◆ **REQUIRED ACTION**
Can you quote, word for word, every line from the first line of the records below through the line containing "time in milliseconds", and nothing else?

◆ **RECORDS TO PROCESS**
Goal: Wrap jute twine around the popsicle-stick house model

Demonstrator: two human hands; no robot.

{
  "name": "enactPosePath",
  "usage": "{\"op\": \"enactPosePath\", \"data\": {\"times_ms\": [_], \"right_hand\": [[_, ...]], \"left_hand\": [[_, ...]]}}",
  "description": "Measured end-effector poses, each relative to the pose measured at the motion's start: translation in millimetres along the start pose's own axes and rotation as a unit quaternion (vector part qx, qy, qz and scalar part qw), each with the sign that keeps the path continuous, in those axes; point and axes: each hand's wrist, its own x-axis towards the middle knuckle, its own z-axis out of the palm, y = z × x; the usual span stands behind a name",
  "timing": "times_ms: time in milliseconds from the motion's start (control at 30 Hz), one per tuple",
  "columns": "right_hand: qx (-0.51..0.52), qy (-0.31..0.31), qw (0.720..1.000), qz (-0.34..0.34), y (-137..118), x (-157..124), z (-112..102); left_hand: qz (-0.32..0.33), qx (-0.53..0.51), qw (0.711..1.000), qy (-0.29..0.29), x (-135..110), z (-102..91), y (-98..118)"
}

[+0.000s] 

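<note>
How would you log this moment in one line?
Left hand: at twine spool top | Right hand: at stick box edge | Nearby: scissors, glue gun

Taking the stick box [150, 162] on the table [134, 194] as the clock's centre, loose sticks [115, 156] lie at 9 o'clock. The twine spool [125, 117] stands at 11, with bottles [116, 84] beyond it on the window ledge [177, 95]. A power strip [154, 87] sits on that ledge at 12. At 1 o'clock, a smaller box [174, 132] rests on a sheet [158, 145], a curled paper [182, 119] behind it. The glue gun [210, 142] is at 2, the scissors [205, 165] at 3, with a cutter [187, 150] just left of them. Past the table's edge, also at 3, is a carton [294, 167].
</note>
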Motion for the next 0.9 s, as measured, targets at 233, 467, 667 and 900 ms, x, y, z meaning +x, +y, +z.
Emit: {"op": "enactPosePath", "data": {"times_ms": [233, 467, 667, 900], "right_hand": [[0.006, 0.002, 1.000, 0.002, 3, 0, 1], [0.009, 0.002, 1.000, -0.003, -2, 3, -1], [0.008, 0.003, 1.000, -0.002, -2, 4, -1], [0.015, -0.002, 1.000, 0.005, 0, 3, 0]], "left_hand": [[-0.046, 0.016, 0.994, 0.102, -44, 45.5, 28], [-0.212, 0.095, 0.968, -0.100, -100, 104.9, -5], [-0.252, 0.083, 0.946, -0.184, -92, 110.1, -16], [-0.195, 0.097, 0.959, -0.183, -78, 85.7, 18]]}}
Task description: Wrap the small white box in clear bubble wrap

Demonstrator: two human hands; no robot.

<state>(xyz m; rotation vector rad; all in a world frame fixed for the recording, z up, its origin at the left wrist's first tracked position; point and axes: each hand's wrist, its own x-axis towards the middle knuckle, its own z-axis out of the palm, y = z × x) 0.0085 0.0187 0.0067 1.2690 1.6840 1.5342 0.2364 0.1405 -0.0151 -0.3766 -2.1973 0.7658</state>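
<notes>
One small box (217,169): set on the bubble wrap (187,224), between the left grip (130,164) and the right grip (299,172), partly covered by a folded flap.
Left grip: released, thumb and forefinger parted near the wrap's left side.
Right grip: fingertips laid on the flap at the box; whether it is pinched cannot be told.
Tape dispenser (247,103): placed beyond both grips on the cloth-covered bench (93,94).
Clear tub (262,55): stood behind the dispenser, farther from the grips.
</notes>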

◆ **WRITTEN SOLUTION**
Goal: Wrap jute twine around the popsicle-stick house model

Demonstrator: two human hands; no robot.

{
  "name": "enactPosePath",
  "usage": "{\"op\": \"enactPosePath\", \"data\": {\"times_ms\": [_], \"right_hand\": [[_, ...]], \"left_hand\": [[_, ...]]}}",
  "description": "Measured end-effector poses, each relative to the pose measured at the motion's start: translation in millimetres along the start pose's own axes and rotation as a unit quaternion (vector part qx, qy, qz and scalar part qw), each with the sign that keeps the path continuous, in those axes; point and axes: each hand's wrist, its own x-axis towards the middle knuckle, its own z-axis out of the palm, y = z × x; the usual span stands behind a name",
  "timing": "times_ms: time in milliseconds from the motion's start (control at 30 Hz), one per tuple",

Nothing else goes in the answer.